A new study by scientists at NOAA Fisheries has revealed the world’s first fully warm-blooded fish, but it is not a newly discovered species. In fact, the fish is one that is already well-known to anglers—the opah, or moonfish as it is commonly called.

The opah is now believed to be the only known warm-blooded fish.

The opah is now believed to be the only known warm-blooded fish.

In a press release on Tuesday, NOAA Fisheries confirmed that the opah circulates heated blood throughout its body much like birds or mammals, albeit at a much lower temperature.

“Fish that typically inhabit such cold depths tend to be slow and sluggish, conserving energy by ambushing prey instead of chasing it,” NOAA stated. “But the opah’s constant flapping of its fins heats its body, speeding its metabolism, movement and reaction times, scientists report today in the journal Science.”

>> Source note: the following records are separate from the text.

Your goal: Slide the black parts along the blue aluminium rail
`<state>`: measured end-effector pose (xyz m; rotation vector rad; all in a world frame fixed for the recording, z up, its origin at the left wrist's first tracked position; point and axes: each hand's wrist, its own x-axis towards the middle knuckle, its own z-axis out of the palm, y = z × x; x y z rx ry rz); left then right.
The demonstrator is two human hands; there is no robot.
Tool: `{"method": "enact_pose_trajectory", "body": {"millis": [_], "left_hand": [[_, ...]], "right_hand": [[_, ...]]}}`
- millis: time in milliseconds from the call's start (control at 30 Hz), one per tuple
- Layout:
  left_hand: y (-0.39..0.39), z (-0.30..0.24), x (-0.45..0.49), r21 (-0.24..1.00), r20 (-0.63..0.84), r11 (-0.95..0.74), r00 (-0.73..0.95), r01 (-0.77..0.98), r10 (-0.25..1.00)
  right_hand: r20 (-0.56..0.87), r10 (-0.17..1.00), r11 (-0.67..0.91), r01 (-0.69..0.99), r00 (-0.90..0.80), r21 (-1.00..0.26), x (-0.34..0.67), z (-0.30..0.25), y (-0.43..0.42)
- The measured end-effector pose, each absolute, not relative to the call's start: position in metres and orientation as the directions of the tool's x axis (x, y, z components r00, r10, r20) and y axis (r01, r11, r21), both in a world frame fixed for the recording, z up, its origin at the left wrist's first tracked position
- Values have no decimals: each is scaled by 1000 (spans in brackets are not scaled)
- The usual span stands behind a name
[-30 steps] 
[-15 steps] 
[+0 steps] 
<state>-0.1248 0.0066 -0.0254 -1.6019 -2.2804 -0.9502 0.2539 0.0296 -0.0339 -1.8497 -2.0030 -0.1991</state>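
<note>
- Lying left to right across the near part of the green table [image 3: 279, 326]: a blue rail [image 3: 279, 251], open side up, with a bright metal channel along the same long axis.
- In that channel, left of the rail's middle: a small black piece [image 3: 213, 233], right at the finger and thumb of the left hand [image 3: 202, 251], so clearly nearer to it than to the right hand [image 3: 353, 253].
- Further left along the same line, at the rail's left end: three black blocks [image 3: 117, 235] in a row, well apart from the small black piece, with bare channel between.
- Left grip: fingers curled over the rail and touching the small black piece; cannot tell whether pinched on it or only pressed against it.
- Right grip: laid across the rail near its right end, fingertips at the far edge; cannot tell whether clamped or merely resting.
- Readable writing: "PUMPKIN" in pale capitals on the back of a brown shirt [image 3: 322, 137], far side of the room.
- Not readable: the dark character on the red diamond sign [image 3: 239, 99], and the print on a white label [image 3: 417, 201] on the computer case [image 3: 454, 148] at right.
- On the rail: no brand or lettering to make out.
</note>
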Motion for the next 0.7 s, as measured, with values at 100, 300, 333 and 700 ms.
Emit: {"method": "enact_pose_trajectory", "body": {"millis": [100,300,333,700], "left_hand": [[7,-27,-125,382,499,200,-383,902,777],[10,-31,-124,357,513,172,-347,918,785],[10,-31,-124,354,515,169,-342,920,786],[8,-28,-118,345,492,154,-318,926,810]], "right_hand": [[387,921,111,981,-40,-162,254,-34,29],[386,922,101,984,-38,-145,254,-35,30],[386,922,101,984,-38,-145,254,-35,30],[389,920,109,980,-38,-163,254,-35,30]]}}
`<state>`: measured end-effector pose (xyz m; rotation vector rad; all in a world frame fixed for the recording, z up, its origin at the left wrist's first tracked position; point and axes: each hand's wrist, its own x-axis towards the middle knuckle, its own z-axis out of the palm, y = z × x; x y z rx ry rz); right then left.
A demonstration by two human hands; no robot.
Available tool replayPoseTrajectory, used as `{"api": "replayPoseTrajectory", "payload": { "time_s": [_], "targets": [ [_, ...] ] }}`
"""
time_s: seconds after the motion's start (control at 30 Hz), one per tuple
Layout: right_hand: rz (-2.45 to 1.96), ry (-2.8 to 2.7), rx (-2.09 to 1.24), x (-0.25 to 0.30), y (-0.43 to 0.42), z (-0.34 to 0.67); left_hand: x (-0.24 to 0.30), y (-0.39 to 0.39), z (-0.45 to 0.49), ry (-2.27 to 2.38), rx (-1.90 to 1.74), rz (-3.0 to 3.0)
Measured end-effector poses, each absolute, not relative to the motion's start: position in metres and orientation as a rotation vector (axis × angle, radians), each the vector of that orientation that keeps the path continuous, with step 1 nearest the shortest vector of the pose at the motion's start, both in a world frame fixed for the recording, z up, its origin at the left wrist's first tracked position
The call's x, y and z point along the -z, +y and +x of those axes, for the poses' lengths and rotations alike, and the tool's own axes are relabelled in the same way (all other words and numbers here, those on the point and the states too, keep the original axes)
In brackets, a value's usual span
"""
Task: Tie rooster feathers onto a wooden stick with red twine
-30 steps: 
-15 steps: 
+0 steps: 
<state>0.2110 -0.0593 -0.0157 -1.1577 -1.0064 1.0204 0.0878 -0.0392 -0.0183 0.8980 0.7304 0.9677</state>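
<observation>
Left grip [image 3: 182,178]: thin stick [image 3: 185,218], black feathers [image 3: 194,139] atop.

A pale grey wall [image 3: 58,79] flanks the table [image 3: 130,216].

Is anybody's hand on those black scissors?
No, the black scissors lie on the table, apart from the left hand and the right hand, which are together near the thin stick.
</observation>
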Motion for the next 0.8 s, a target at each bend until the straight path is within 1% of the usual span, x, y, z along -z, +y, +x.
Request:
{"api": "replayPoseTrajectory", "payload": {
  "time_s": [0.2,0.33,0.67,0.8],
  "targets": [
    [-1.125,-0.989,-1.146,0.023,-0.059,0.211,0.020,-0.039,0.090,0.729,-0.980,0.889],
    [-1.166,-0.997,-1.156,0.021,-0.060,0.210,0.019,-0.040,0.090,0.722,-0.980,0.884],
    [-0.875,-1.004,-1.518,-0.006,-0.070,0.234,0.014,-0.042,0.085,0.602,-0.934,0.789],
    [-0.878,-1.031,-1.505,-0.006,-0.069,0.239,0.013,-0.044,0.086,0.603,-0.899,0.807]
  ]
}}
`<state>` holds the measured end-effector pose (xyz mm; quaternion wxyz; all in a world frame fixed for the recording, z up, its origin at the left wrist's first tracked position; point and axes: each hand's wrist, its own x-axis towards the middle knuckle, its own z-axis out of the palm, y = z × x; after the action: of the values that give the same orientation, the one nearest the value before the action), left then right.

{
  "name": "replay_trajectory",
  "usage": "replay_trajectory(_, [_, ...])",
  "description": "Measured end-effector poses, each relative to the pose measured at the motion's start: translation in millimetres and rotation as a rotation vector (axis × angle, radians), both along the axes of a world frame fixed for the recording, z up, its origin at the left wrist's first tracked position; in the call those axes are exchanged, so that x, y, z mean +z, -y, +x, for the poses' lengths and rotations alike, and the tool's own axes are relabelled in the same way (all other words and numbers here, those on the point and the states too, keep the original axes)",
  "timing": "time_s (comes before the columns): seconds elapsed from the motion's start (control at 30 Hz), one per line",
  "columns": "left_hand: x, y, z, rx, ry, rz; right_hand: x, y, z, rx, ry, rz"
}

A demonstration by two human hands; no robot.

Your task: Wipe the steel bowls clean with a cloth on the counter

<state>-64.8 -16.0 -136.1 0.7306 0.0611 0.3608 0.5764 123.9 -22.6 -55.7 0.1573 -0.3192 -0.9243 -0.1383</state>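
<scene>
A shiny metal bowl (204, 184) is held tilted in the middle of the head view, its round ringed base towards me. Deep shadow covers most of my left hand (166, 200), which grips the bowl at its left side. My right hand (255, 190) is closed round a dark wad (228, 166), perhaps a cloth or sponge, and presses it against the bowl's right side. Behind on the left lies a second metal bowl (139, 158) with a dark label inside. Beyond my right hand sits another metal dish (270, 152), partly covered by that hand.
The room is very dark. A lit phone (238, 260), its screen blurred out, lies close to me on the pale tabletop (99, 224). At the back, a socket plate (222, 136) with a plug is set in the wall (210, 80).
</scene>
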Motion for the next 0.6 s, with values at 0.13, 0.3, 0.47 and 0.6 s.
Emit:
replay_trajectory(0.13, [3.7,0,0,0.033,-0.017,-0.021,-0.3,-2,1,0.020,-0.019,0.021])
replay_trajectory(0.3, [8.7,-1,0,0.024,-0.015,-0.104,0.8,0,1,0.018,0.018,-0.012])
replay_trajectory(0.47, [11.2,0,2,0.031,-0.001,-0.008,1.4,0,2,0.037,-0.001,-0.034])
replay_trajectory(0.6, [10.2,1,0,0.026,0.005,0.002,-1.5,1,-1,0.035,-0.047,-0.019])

According to researchers, warm blood gives the fish a distinctive advantage in cold waters, making the opah a “high-performance predator” with faster reaction time, better vision, and increased speed. Compared to other fish in a cold environment, the opah is a supercharged speedster.

“Before this discovery I was under the impression this was a slow-moving fish, like most other fish in cold environments,” said the study’s lead author, Nicholas Wegner. “But because it can warm its body, it turns out to be a very active predator that chases down agile prey like squid and can migrate long distances.”